§ What you should do: Verbatim copy without pictures. Please print every entry as it stands.

################

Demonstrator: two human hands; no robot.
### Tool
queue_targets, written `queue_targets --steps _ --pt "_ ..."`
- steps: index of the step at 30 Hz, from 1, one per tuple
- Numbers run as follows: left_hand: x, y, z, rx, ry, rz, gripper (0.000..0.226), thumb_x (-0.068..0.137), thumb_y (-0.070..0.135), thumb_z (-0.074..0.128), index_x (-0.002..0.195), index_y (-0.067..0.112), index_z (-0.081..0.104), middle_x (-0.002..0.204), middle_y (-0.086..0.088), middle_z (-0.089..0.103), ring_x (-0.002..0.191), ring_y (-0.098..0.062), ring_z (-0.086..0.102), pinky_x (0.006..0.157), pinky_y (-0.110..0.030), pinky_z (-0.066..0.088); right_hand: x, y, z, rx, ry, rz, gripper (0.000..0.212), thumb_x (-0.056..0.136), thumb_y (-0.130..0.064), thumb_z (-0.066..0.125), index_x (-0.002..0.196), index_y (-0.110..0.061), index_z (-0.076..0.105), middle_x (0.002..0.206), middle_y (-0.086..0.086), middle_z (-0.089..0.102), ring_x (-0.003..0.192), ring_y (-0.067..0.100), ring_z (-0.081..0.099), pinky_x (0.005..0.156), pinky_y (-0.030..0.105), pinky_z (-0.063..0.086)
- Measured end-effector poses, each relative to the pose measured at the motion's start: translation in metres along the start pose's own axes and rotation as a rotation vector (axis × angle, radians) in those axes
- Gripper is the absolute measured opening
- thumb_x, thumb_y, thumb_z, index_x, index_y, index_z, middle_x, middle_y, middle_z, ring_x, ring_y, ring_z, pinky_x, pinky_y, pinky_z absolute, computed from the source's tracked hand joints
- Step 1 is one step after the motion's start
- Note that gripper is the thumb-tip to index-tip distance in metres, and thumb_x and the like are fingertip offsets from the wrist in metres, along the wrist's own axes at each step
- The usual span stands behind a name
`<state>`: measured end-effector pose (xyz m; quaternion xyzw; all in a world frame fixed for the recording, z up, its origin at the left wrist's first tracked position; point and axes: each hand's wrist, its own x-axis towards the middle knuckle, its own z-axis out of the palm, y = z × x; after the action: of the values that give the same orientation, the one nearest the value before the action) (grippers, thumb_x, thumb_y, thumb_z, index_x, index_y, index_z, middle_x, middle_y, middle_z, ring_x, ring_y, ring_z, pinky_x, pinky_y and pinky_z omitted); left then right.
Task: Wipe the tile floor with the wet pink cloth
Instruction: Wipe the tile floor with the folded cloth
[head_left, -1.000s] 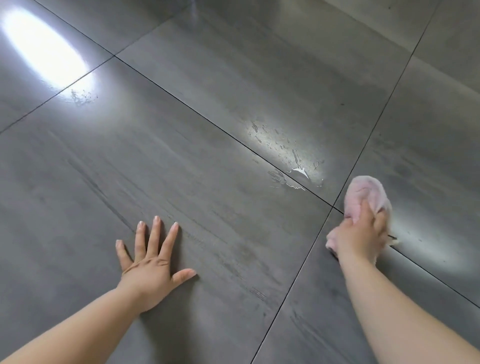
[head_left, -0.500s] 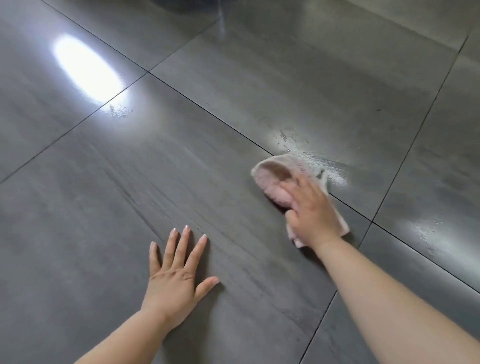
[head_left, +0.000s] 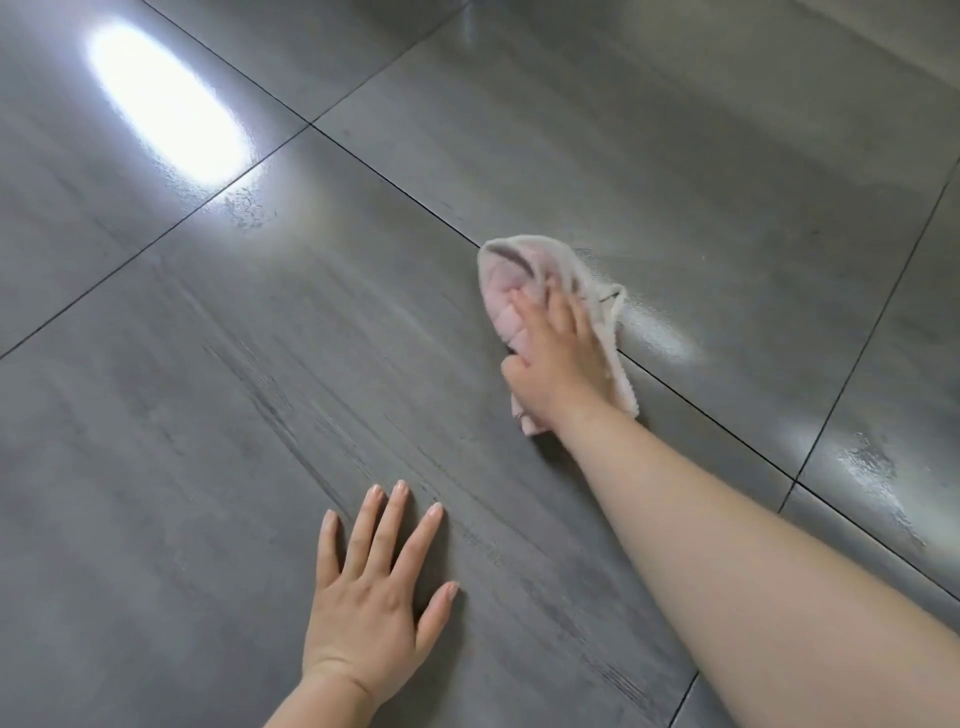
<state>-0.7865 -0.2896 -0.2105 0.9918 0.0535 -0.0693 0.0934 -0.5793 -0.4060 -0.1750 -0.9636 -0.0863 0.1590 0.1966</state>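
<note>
The pink cloth (head_left: 524, 291) is lying bunched on the grey tile floor (head_left: 218, 395), directly under the right hand (head_left: 558, 358). Its far, rounded end is sticking out beyond the fingertips, and its frayed edges are showing to the right of the hand and below the wrist. The cloth is sitting across a dark grout line (head_left: 405, 197) that is running diagonally from upper left to lower right.

Open floor is stretching on every side of the cloth: bare tile to the left and ahead, and more to the right. A wet sheen (head_left: 660, 332) is lying just beside the cloth on its right, and another wet patch (head_left: 867, 467) is glistening well apart, near the right edge. A bright light reflection (head_left: 166, 104) is glaring at the upper left.

The right hand's grip is pressing down on the cloth, fingers curled over the fabric and thumb tucked at its near side, closed onto it. The left hand (head_left: 369, 603) is resting flat on the tile well apart from the cloth, its 5 fingers spread and holding nothing.
</note>
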Motion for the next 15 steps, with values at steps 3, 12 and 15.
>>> queue_targets --steps 3,12,15 --pt "0.002 -0.001 0.000 0.021 -0.003 0.003 0.060 0.089 0.055 0.003 0.130 0.025 0.035 0.153 -0.001 0.011 0.142 -0.010 -0.017 0.112 -0.041 0.000 -0.024 0.009 0.014 -0.050 -0.040 -0.342 0.067 0.069 -0.030 0.033 0.135 -0.022 0.046 0.155 0.007 0.023 0.142 0.029 0.021 0.116 0.042 0.016" --pt "-0.003 -0.002 -0.002 0.044 -0.025 -0.044 0.060 0.089 0.054 0.003 0.126 0.024 0.039 0.128 -0.011 0.058 0.131 -0.020 0.010 0.112 -0.038 0.000 -0.084 0.126 -0.033 0.010 0.394 0.473 0.071 0.068 -0.023 0.034 0.137 -0.011 0.040 0.141 0.020 0.036 0.133 0.034 0.031 0.106 0.042 0.028" --pt "-0.003 0.000 -0.003 0.032 -0.031 -0.049 0.061 0.089 0.054 0.002 0.125 0.023 0.040 0.127 -0.012 0.059 0.131 -0.026 0.019 0.111 -0.038 0.000 -0.099 0.079 0.005 0.070 0.418 0.505 0.066 0.070 -0.021 0.036 0.135 -0.011 0.043 0.135 0.021 0.043 0.127 0.038 0.037 0.099 0.044 0.031"
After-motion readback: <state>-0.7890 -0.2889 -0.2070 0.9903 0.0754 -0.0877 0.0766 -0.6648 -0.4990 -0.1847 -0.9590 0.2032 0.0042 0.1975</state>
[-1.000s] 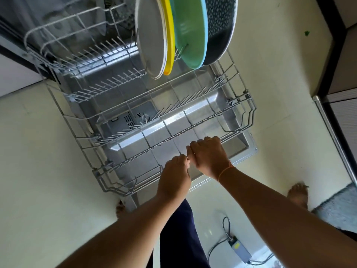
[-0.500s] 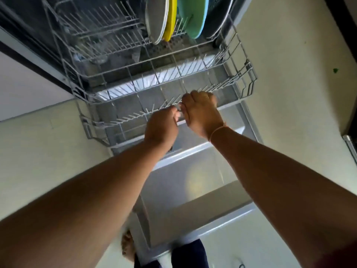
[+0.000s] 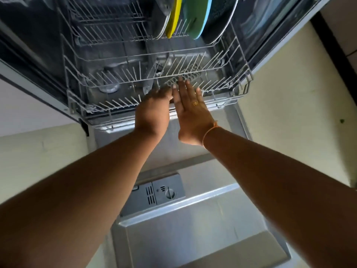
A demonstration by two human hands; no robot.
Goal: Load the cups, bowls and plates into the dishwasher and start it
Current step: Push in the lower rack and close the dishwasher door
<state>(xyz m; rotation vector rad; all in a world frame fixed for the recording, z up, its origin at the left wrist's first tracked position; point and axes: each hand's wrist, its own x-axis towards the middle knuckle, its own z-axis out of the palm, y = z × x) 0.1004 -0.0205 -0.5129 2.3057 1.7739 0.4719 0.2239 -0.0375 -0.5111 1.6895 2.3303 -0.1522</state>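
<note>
Rack [image 3: 119, 103] pushed in; hands [image 3: 152, 111] [image 3: 193, 113] flat against front.

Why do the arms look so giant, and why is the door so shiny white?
Head view: the wide-angle lens stretches things near the edges, so the forearms balloon while the left hand and right hand look small; light glares pale off the metal dishwasher door; the tub behind the plates is dim.
</note>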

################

§ Result for this exercise:
Demonstrator: two human hands; no robot.
### Tool
queue_targets, written `queue_targets --steps _ --pt "_ ..."`
- steps: index of the step at 30 Hz, from 1, one per tuple
- Numbers run as follows: left_hand: x, y, z, rx, ry, rz, gripper (0.000..0.226), thumb_x (-0.068..0.137), thumb_y (-0.070..0.135), thumb_z (-0.074..0.128), index_x (-0.002..0.195), index_y (-0.067..0.112), index_z (-0.081..0.104), middle_x (-0.002..0.204), middle_y (-0.086..0.088), middle_z (-0.089..0.103), ring_x (-0.002..0.191), ring_y (-0.098..0.062), ring_z (-0.086..0.102), pinky_x (0.006..0.157), pinky_y (-0.110..0.030), pinky_z (-0.066..0.088); right_hand: x, y, z, rx, ry, rz, gripper (0.000..0.212), thumb_x (-0.056..0.136), thumb_y (-0.130..0.064), thumb_z (-0.066..0.125), index_x (-0.002..0.196), index_y (-0.110..0.061), index_z (-0.076..0.105), middle_x (0.002..0.206), middle_y (-0.086..0.086), middle_z (-0.089..0.102), ring_x (-0.003..0.192), ring_y (-0.067..0.100), ring_z (-0.081..0.099), pinky_x (0.005..0.156), pinky_y (-0.030..0.105), pinky_z (-0.063..0.086)
- Measured end-effector poses, each relative to the pose measured at the motion's start: translation in metres along the start pose's own axes and rotation as a rotation vector (axis × angle, radians) in those axes
- Gripper is the absolute measured opening
- thumb_x, thumb_y, thumb_z, index_x, index_y, index_z, middle_x, middle_y, middle_z, ring_x, ring_y, ring_z, pinky_x, pinky_y, pinky_z absolute, computed from the source's tracked hand joints
- Step 1 is one step after the motion's start
- Note that gripper is the thumb-tip to index-tip distance in metres, and thumb_x and the like are fingertip offsets from the wrist in metres, along the wrist's own axes at each step
- The usual span stands behind a name
`<state>`: measured end-effector pose (xyz m; quaternion xyzw; all in a world frame fixed for the recording, z up, its origin at the left wrist's first tracked position; point and axes: each hand's wrist, its own x-axis towards the middle knuckle, its own z-axis out of the palm, y = z × x; after the action: of the values that give the same orientation, the one nearest the value before the action) (grippers, thumb_x, thumb_y, thumb_z, index_x, index_y, index_z, middle_x, middle_y, middle_z, ring_x, ring_y, ring_z, pinky_x, pinky_y and pinky_z omitted); left then right.
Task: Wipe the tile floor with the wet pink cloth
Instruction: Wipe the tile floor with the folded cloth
[head_left, -1.000s] 
[head_left, -0.500s] 
[head_left, +0.000s] 
<state>-0.7865 -0.2896 -0.2105 0.9918 0.0535 -0.0693 0.0934 -0.5793 -0.4060 -0.1750 -0.9636 -0.0863 0.1590 0.1966</state>
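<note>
The pink cloth (head_left: 524, 291) is lying bunched on the grey tile floor (head_left: 218, 395), directly under the right hand (head_left: 558, 358). Its far, rounded end is sticking out beyond the fingertips, and its frayed edges are showing to the right of the hand and below the wrist. The cloth is sitting across a dark grout line (head_left: 405, 197) that is running diagonally from upper left to lower right.

Open floor is stretching on every side of the cloth: bare tile to the left and ahead, and more to the right. A wet sheen (head_left: 660, 332) is lying just beside the cloth on its right, and another wet patch (head_left: 867, 467) is glistening well apart, near the right edge. A bright light reflection (head_left: 166, 104) is glaring at the upper left.

The right hand's grip is pressing down on the cloth, fingers curled over the fabric and thumb tucked at its near side, closed onto it. The left hand (head_left: 369, 603) is resting flat on the tile well apart from the cloth, its 5 fingers spread and holding nothing.
</note>
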Motion for the next 15 steps, with values at steps 3, 12 and 15.
>>> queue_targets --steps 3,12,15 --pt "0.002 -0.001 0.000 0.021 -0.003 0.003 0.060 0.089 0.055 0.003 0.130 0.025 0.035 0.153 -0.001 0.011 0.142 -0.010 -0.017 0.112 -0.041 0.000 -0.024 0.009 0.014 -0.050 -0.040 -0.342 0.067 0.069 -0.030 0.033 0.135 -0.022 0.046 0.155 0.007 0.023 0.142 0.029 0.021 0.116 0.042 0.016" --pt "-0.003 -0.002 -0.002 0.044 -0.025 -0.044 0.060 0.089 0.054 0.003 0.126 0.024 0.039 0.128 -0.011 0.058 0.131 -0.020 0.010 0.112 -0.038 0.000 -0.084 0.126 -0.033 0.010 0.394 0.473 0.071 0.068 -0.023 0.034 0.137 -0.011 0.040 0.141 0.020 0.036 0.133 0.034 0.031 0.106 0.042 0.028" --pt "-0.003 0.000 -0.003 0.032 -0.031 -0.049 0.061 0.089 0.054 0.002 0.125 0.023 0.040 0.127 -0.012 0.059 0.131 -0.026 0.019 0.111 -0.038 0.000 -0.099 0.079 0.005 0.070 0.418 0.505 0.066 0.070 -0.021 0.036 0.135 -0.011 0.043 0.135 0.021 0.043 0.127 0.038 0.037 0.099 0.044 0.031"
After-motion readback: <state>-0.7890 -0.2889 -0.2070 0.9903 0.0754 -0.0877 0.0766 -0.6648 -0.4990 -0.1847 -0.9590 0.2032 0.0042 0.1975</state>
[-1.000s] 
[-0.500s] 
[+0.000s] 
A demonstration by two human hands; no robot.
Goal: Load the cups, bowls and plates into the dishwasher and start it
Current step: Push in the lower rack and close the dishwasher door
<state>(xyz m; rotation vector rad; all in a world frame fixed for the recording, z up, its origin at the left wrist's first tracked position; point and axes: each hand's wrist, its own x-axis towards the middle knuckle, its own z-axis out of the palm, y = z × x) 0.1004 -0.0205 -0.5129 2.3057 1.7739 0.4719 0.2239 -0.0375 -0.5111 1.6895 2.3303 -0.1522</state>
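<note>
Rack [image 3: 119, 103] pushed in; hands [image 3: 152, 111] [image 3: 193, 113] flat against front.

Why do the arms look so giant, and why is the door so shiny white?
Head view: the wide-angle lens stretches things near the edges, so the forearms balloon while the left hand and right hand look small; light glares pale off the metal dishwasher door; the tub behind the plates is dim.
</note>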

No more work remains for this exercise.